## What to do
Your copy of the listing should be exact and should contain no pictures.

═════ Supplied information

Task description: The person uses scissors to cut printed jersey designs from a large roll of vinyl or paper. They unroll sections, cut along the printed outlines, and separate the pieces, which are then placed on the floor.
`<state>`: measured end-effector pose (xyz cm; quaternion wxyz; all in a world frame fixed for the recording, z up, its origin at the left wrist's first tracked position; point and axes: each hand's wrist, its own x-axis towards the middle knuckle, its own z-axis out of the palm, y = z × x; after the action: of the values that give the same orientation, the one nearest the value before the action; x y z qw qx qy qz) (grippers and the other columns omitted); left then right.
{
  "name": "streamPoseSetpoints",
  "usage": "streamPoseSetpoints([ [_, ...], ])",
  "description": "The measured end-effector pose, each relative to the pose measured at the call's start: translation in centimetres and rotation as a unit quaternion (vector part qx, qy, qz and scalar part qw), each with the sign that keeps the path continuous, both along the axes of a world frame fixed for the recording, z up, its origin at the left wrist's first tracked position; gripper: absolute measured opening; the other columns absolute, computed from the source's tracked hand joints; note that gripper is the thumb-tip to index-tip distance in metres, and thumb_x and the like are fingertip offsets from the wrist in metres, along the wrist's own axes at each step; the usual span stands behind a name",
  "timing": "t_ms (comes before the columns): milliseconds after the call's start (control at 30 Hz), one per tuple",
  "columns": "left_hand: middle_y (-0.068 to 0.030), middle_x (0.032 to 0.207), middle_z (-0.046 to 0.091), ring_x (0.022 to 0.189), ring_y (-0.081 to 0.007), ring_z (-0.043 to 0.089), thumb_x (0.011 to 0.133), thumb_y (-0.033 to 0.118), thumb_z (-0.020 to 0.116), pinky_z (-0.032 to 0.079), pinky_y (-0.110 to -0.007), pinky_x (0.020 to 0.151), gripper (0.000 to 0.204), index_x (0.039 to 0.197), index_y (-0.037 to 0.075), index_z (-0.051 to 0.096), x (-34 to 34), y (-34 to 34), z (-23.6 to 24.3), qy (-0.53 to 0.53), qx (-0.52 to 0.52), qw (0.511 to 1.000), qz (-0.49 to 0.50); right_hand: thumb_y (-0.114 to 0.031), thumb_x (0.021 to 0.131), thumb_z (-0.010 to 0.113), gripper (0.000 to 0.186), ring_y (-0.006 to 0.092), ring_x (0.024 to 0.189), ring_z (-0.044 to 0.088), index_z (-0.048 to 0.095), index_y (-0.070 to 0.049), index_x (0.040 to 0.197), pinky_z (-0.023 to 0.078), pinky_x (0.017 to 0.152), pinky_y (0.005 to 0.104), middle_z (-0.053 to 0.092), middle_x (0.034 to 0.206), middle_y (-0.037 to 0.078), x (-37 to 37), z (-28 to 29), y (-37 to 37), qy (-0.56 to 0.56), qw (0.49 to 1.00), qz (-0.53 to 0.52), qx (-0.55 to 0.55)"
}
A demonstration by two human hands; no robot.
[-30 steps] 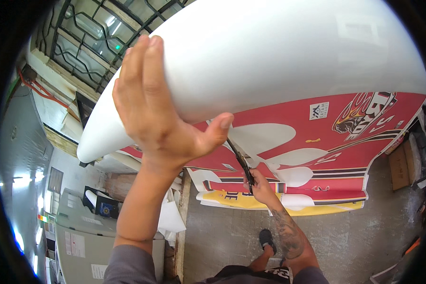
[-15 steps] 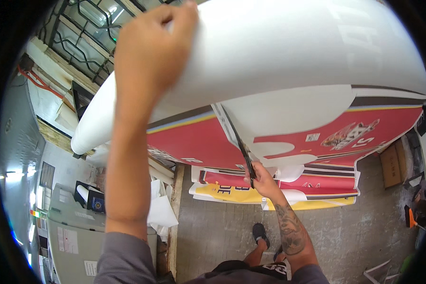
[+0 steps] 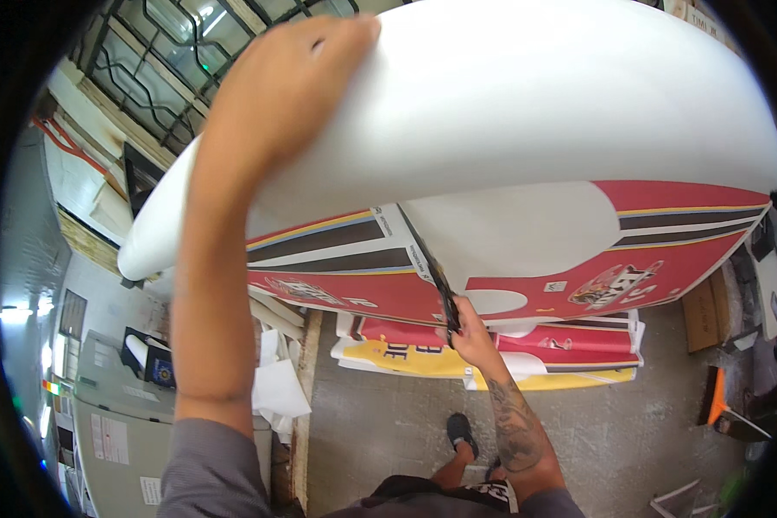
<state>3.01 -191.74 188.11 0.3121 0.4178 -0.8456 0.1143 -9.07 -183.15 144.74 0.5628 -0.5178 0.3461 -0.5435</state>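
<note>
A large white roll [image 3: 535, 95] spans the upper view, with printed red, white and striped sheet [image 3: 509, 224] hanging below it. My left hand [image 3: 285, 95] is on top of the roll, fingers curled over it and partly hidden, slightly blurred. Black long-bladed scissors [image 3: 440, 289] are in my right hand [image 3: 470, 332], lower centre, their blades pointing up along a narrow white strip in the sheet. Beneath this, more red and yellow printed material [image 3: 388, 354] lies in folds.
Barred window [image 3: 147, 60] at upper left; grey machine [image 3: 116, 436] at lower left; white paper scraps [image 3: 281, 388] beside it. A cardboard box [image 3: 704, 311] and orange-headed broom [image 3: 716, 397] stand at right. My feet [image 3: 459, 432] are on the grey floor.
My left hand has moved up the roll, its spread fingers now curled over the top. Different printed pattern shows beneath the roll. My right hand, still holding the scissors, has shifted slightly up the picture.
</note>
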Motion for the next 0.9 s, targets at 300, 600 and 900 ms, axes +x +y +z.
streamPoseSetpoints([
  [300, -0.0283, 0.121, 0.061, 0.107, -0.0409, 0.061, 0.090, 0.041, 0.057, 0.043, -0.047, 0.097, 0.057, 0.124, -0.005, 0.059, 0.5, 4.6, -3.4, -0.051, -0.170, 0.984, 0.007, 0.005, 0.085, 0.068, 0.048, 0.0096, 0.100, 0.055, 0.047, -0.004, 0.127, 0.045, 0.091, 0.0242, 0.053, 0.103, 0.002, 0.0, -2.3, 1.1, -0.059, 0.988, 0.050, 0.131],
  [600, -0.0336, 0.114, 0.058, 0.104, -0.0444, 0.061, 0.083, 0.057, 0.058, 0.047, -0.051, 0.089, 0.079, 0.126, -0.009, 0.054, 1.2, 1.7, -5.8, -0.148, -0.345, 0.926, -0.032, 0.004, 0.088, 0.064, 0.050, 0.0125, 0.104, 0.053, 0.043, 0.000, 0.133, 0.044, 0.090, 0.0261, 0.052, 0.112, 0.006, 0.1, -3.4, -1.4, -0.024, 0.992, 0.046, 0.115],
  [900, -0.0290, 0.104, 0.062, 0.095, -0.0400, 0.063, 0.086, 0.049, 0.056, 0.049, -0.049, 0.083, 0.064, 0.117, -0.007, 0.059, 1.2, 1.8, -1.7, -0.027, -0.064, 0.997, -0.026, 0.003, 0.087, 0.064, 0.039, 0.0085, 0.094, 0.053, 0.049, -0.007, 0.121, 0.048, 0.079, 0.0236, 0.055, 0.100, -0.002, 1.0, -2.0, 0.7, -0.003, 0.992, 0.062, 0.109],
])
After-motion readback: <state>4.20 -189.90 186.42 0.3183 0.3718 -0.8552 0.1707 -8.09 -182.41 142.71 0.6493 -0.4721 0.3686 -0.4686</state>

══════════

## Result of this task
Task description: The person uses scissors to cut printed jersey designs from a large roll of vinyl or paper. They unroll sections, cut along the printed outlines, and separate the pieces, which are then placed on the floor.
`<state>`: measured end-effector pose (xyz cm; quaternion wxyz; all in a world frame fixed for the recording, z up, its origin at the left wrist's first tracked position; point and axes: each hand's wrist, its own x-axis towards the middle knuckle, its own z-axis out of the palm, y = z × x; after the action: of the values that give the same orientation, the one nearest the value before the action; x y z qw qx qy qz) (grippers and the other columns omitted); left then right.
{
  "name": "streamPoseSetpoints",
  "usage": "streamPoseSetpoints([ [_, ...], ])",
  "description": "The measured end-effector pose, each relative to the pose measured at the call's start: translation in centimetres and rotation as a unit quaternion (vector part qx, qy, qz and scalar part qw), each with the sign that keeps the path continuous, both along the axes of a world frame fixed for the recording, z up, its origin at the left wrist's first tracked position; gripper: absolute measured opening; the other columns absolute, computed from the source's tracked hand joints; note that gripper is the thumb-tip to index-tip distance in metres, and thumb_x and the like are fingertip offsets from the wrist in metres, along the wrist's own axes at each step; the usual span stands behind a name",
  "timing": "t_ms (comes before the columns): milliseconds after the call's start (control at 30 Hz), one per tuple",
  "columns": "left_hand: middle_y (-0.068 to 0.030), middle_x (0.032 to 0.207), middle_z (-0.046 to 0.091), ring_x (0.022 to 0.189), ring_y (-0.081 to 0.007), ring_z (-0.043 to 0.089), thumb_x (0.011 to 0.133), thumb_y (-0.033 to 0.118), thumb_z (-0.020 to 0.116), pinky_z (-0.032 to 0.079), pinky_y (-0.110 to -0.007), pinky_x (0.020 to 0.151), gripper (0.000 to 0.204), index_x (0.039 to 0.197), index_y (-0.037 to 0.075), index_z (-0.051 to 0.096), x (-34 to 34), y (-34 to 34), z (-23.6 to 24.3), qy (-0.53 to 0.53), qx (-0.52 to 0.52), qw (0.511 to 1.000), qz (-0.49 to 0.50); right_hand: thumb_y (-0.114 to 0.031), thumb_x (0.021 to 0.131), thumb_z (-0.010 to 0.113), gripper (0.000 to 0.186), ring_y (-0.006 to 0.092), ring_x (0.024 to 0.189), ring_z (-0.044 to 0.088), index_z (-0.048 to 0.095), index_y (-0.070 to 0.049), index_x (0.040 to 0.197), pinky_z (-0.023 to 0.078), pinky_x (0.017 to 0.152), pinky_y (0.005 to 0.104), middle_z (-0.053 to 0.092), middle_x (0.034 to 0.206), middle_y (-0.037 to 0.078), x (-37 to 37), z (-28 to 29), y (-37 to 37), qy (-0.56 to 0.56), qw (0.49 to 1.00), qz (-0.53 to 0.52), qx (-0.55 to 0.55)"
}
A demonstration by two human hands; no robot.
[-30 steps] 
[-15 steps] 
[+0 steps] 
<state>3.01 -191.74 188.11 0.3121 0.4178 -0.8456 0.1143 -9.07 -183.15 144.74 0.5628 -0.5178 0.3461 -0.5435</state>
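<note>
A large white roll [image 3: 535, 95] spans the upper view, with printed red, white and striped sheet [image 3: 509, 224] hanging below it. My left hand [image 3: 285, 95] is on top of the roll, fingers curled over it and partly hidden, slightly blurred. Black long-bladed scissors [image 3: 440, 289] are in my right hand [image 3: 470, 332], lower centre, their blades pointing up along a narrow white strip in the sheet. Beneath this, more red and yellow printed material [image 3: 388, 354] lies in folds.
Barred window [image 3: 147, 60] at upper left; grey machine [image 3: 116, 436] at lower left; white paper scraps [image 3: 281, 388] beside it. A cardboard box [image 3: 704, 311] and orange-headed broom [image 3: 716, 397] stand at right. My feet [image 3: 459, 432] are on the grey floor.
My left hand has moved up the roll, its spread fingers now curled over the top. Different printed pattern shows beneath the roll. My right hand, still holding the scissors, has shifted slightly up the picture.
</note>
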Motion for the next 0.9 s, targets at 300, 600 and 900 ms, axes +x +y +z.
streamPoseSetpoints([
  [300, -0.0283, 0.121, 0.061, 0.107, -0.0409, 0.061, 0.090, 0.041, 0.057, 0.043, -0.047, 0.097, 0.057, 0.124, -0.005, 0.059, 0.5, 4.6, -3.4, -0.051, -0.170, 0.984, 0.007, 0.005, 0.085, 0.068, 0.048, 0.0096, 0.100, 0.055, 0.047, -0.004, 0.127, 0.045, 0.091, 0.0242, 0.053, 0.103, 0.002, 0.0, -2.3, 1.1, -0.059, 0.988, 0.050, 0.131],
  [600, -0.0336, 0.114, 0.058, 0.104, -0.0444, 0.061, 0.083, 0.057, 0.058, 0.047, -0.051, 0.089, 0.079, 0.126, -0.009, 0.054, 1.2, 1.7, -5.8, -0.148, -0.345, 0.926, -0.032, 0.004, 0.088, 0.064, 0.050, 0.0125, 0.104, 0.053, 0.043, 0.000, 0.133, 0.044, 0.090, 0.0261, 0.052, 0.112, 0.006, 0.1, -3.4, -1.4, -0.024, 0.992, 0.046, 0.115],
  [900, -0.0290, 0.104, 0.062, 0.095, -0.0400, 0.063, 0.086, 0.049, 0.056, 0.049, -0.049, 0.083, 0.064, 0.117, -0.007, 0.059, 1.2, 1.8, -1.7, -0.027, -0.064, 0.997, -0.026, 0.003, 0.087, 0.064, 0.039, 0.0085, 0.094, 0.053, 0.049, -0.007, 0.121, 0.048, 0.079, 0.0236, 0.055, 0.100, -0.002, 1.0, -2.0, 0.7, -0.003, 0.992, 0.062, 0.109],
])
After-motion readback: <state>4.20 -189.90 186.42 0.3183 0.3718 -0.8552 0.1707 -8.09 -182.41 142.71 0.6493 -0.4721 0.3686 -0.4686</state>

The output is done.